Here's a message from the Senior Editor:

Five years ago, FRONTLINE filmmakers Karen O'Connor and Miri Navasky went deep inside the Ohio prison system to see how it was caring for thousands of mentally ill inmates - a growing problem for prisons nationwide in the wake of the shutdown of most of the old state psychiatric hospitals.

This Tuesday night, O'Connor and Navasky return to Ohio to pursue the next chapter in this disturbing story: What happens to mentally ill offenders when they've served their time and leave prison? The film is called "The Released," and it just may be the most gripping and profound hour of
television you watch all year.

Meet Lynn Moore, for example. He's a paranoid schizophrenic with a history of drug and alcohol abuse, who's been arrested more than twenty times.

O'Connor and Navasky find him in a homeless shelter after he's finished his fourth prison term. He battles his addictions, struggles to find work, and, ultimately gives in to the voices in his head. "It is not delusions," Moore tries to explain, after attacking a trailer-home where he believed evil figures were gathering one night. "It was the devil, Antichrist, bin Laden, Saddam." It's hard to watch without asking yourself an uncomfortable question: Would Lynn Moore have been better off
in prison, where he was compelled to stay on the medication that had helped him so dramatically?

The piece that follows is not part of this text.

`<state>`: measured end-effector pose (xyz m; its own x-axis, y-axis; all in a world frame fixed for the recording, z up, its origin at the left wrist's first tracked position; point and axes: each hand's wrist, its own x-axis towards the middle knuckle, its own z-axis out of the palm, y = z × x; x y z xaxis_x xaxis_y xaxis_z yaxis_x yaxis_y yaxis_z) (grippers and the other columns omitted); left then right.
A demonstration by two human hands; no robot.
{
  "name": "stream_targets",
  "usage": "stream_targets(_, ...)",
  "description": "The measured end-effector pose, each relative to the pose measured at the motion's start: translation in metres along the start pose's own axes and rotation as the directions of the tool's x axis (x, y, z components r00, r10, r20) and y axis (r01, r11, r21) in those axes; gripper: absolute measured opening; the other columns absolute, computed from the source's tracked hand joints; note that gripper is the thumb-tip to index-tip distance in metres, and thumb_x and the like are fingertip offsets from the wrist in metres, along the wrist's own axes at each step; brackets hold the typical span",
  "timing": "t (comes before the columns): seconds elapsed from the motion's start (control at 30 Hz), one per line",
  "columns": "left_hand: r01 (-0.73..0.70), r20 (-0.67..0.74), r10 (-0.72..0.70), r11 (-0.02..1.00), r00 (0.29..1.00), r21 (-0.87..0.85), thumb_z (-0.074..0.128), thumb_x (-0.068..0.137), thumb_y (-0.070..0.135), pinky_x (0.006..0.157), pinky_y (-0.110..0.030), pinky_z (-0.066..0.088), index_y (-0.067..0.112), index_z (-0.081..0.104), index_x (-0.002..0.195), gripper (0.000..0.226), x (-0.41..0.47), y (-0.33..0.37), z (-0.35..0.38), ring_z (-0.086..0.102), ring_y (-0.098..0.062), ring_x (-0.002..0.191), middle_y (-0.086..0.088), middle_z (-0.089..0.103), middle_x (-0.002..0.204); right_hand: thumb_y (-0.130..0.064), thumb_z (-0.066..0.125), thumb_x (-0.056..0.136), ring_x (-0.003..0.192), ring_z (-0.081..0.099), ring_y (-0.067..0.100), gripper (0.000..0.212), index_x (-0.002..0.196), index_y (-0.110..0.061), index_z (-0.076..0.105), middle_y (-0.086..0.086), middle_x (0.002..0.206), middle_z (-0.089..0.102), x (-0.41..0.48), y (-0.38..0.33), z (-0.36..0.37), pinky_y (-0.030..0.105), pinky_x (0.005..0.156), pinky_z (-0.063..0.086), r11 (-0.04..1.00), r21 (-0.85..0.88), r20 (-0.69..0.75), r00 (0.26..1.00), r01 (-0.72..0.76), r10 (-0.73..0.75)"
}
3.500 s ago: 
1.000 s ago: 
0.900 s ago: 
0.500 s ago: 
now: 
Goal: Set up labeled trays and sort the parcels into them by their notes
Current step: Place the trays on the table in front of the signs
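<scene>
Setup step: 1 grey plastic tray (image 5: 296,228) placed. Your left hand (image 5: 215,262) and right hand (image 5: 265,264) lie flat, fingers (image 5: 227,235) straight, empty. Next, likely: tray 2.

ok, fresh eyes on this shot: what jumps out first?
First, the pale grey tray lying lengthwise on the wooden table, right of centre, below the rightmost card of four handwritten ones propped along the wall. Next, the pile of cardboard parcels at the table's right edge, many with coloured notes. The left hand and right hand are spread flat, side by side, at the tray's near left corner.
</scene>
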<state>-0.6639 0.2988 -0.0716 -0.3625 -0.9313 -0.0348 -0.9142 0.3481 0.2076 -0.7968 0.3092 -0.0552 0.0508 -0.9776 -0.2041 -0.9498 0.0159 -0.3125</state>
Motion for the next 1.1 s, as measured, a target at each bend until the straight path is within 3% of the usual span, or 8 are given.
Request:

O'Connor and Navasky also follow a number of other men, including Keith Williams, who's soon to be released from Northcoast, one of Ohio's last remaining state hospitals. "The good news is that Keith is getting better," says one of his nurses at Northcoast, which now provides only short-term crisis care. "The bad news is that because of this, he'll be sent back into the community in Toledo, and he'll be back here within three months - probably very psychotic, and hopefully not having hurt somebody."

Can a patchwork of homeless shelters, group homes, and short-term care facilities really provide for the severely mentally ill after prison? How do we reconcile our desire to release the mentally ill from prison and state hospitals when only the state may be able to provide the care and supervision they need? What does it mean for people trapped in their minds really to be free?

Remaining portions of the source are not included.